According to the medium variant, the population of sub-Saharan Africa will nearly quadruple in size from 1 billion in 2018 to 3.8 billion in 2100 (see Figure 6). This projection assumes a steady decline in fertility and includes the impact of the AIDS epidemic. The high variant (with fertility a half birth higher than in the medium variant) ends up at 5.2 billion people in 2100. This trajectory could well become reality if no significant further investments are made in family planning, because past fertility declines have been much slower in sub-Saharan Africa than in Asia and Latin America. The UN’s low variant projection (with fertility a half birth below the medium variant) estimates a population of 2.7 billion in 2100. With substantial new investments in family planning, the low variant could well be achieved. In that case, the population of sub-Saharan Africa in 2100 would be nearly 2.5 billion lower than projected in the UN’s high variant and 1.3 billion below the medium variant. Clearly, small changes in fertility have large effects on population trajectories in the long run.

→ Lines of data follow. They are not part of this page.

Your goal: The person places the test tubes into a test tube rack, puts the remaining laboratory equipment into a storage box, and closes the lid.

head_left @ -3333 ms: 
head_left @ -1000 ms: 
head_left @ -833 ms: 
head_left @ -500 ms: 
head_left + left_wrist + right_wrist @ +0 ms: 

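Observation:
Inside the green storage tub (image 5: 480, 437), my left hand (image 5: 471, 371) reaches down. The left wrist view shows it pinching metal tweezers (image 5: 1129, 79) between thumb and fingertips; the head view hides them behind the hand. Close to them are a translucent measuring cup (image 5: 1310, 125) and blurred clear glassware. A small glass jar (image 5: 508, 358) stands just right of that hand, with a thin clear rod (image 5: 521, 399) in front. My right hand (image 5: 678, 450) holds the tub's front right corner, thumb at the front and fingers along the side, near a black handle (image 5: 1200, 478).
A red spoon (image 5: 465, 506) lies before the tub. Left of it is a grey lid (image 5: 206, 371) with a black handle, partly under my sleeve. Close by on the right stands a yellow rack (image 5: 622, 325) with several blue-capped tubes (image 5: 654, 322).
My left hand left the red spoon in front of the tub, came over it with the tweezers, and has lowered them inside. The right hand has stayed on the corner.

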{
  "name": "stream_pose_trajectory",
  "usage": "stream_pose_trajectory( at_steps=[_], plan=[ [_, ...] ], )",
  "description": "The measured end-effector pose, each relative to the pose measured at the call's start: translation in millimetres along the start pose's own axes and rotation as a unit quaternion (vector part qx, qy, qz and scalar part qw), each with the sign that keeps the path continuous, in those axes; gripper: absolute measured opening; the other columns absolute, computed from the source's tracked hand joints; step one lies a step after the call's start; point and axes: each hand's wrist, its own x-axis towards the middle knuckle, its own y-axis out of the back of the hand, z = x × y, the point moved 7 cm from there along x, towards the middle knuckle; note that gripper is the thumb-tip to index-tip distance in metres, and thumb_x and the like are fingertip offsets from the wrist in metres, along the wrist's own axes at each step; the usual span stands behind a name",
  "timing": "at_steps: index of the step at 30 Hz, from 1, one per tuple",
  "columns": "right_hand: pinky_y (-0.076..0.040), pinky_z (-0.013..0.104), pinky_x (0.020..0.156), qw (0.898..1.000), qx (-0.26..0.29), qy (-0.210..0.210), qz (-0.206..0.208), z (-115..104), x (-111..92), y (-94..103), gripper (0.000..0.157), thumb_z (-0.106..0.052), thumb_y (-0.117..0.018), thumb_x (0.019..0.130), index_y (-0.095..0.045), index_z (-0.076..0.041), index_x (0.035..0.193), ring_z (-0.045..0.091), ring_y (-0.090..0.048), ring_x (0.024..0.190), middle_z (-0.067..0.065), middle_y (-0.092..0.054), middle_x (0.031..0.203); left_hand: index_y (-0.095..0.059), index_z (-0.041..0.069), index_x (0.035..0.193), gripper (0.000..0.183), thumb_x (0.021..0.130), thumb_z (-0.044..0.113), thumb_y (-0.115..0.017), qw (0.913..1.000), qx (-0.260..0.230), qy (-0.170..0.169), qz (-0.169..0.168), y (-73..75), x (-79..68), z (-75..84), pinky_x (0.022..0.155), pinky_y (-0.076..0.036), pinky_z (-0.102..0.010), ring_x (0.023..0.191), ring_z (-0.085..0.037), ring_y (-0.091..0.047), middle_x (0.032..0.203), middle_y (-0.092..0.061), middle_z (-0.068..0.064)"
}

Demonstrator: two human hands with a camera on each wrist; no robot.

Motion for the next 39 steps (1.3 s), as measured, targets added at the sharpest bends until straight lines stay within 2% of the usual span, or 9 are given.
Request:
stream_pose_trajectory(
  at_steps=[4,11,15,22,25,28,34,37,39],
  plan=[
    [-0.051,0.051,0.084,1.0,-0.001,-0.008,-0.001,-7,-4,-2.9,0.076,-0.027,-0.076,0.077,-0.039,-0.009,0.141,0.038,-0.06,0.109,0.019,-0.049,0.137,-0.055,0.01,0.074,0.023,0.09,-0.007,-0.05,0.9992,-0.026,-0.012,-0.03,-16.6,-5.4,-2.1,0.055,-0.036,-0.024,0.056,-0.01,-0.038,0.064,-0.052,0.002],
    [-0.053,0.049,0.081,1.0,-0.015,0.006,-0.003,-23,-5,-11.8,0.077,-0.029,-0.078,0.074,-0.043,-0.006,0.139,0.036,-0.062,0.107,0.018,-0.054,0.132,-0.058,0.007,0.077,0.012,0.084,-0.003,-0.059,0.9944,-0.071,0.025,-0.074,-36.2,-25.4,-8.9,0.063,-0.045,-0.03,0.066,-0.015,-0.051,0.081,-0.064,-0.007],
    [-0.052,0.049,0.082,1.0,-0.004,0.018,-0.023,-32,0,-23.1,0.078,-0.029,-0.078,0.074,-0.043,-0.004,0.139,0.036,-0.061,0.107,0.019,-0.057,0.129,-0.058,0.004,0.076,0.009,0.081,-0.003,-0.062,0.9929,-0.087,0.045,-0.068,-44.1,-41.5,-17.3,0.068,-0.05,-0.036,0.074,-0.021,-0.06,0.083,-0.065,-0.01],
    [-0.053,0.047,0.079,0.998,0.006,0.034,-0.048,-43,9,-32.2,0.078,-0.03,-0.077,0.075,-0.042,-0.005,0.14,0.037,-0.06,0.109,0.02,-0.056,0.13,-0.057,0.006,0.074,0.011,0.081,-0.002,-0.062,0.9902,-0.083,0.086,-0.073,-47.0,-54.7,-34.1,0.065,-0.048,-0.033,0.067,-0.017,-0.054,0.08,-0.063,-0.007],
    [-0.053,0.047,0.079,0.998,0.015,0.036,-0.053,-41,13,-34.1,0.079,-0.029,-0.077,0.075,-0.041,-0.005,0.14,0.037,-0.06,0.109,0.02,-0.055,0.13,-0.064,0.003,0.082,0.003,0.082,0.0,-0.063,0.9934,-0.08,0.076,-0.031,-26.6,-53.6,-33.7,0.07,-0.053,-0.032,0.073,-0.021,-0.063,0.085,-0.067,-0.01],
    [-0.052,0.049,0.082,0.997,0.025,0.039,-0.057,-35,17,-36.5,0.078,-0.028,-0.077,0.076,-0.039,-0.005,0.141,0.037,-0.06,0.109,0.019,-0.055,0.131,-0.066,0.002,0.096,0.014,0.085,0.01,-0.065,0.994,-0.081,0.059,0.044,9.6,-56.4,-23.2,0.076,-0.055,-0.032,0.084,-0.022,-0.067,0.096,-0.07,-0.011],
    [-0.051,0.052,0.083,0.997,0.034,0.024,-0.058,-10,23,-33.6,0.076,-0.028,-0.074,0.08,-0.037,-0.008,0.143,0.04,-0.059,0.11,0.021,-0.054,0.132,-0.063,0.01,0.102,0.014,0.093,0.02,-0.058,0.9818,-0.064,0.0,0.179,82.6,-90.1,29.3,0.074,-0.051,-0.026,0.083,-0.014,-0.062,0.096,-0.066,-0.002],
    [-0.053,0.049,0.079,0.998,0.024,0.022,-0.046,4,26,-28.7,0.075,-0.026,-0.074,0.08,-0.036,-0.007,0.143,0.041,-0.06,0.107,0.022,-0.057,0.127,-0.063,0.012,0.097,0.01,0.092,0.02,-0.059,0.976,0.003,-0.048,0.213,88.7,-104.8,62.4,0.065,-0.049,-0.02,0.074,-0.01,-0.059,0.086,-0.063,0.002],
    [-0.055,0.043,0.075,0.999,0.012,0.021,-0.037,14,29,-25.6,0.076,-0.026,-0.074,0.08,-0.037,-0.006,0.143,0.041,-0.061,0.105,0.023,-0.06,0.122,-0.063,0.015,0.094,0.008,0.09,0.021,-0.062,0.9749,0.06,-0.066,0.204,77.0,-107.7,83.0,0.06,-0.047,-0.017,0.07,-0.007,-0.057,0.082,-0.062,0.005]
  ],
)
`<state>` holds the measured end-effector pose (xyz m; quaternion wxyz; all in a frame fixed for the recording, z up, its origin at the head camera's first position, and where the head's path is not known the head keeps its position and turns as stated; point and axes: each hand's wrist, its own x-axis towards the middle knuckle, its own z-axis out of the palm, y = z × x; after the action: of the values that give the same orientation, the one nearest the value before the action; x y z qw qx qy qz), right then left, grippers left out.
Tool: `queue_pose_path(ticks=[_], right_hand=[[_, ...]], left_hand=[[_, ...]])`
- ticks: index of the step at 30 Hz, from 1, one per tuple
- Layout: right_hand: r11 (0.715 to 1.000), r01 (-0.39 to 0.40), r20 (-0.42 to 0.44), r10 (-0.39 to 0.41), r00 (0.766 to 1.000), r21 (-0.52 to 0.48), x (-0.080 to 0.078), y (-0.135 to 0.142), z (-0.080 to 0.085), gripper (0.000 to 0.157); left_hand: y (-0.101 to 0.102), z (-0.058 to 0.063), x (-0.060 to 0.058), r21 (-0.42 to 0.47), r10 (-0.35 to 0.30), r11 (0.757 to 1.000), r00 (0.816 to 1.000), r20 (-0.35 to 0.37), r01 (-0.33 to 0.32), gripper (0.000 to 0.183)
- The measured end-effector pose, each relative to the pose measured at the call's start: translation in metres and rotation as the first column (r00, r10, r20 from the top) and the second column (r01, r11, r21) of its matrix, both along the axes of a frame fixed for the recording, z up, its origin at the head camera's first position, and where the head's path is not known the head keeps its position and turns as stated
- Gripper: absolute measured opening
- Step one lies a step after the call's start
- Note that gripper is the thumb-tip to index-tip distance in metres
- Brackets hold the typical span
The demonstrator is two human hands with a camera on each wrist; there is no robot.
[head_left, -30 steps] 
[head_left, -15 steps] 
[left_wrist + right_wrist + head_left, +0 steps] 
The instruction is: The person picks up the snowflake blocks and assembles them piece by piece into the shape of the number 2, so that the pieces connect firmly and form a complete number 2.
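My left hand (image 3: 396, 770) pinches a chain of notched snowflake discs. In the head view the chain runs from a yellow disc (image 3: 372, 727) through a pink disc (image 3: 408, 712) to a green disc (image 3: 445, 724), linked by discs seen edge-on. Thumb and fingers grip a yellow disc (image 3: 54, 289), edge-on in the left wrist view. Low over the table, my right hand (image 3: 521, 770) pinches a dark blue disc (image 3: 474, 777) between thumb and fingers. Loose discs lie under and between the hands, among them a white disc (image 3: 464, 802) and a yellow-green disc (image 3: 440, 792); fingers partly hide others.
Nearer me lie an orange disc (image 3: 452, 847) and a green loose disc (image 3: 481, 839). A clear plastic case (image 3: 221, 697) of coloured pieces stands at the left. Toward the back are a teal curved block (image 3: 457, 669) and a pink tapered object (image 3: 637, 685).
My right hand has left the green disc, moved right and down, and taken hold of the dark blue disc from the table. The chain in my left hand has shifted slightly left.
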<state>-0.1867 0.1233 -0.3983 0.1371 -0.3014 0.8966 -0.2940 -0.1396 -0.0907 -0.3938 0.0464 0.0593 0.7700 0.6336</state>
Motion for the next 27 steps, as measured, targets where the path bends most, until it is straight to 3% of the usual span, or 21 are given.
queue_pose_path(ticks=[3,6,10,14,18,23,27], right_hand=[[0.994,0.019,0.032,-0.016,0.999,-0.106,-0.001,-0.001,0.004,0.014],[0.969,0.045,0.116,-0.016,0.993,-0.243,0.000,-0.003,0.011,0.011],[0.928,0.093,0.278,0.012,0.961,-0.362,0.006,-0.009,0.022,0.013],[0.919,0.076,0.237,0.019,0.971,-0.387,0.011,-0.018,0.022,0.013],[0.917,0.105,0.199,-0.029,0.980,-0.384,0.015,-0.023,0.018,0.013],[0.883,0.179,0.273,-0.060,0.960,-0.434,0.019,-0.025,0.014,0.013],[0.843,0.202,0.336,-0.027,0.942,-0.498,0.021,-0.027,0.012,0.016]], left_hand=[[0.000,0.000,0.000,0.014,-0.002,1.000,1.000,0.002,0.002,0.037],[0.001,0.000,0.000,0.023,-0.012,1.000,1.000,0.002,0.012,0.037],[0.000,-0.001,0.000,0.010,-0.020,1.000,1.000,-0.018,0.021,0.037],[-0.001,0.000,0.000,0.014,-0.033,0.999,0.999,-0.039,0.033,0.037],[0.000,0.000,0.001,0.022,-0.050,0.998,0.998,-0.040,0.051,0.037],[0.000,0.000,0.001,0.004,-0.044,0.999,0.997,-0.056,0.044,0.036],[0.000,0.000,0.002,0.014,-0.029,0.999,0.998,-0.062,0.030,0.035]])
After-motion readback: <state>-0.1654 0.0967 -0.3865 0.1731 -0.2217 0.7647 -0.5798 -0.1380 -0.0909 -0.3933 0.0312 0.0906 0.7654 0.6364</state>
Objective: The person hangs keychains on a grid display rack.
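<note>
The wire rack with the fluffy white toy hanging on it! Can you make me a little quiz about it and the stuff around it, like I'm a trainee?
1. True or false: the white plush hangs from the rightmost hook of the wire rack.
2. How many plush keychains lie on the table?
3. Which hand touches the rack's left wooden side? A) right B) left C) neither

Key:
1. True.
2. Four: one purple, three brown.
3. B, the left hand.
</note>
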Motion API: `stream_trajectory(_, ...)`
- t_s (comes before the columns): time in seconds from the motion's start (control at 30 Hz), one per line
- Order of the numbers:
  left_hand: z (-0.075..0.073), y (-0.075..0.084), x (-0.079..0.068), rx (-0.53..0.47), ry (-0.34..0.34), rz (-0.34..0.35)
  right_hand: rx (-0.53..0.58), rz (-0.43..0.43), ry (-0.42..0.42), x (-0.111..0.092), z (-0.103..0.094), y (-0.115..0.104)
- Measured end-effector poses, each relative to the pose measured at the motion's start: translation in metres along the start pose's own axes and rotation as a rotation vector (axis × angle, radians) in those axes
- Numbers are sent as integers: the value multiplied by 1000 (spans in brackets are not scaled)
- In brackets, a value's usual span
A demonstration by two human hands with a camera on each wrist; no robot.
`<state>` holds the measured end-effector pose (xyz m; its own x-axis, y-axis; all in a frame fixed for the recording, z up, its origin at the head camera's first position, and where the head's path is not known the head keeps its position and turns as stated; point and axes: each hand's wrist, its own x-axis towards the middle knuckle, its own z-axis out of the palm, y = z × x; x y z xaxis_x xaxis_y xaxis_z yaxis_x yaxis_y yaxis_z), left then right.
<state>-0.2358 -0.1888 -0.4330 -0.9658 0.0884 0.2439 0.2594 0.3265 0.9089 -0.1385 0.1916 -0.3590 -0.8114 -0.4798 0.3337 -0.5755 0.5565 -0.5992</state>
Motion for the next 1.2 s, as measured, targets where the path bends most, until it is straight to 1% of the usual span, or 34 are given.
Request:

Figure 6: Population projections, sub-Saharan Africa

Figure 6: Population projections, sub-Saharan Africa


Population growth is one of the factors causing a decline in biodiversity. This fact is often ignored by policy makers in part because the matter is sensitive and there is opposition to family planning programmes from conservative groups, from those who fear coercion and from analysts who believe that nothing can be done. The evidence is now clear that voluntary family planning programmes are needed to help women achieve their reproductive goals and reduce unplanned fertility in particular in the poorest societies. These programmes improve lives of women, their children, and their communities, enhance prospects for poverty reduction and moderate the increasingly harmful impact of human activities on the natural environment.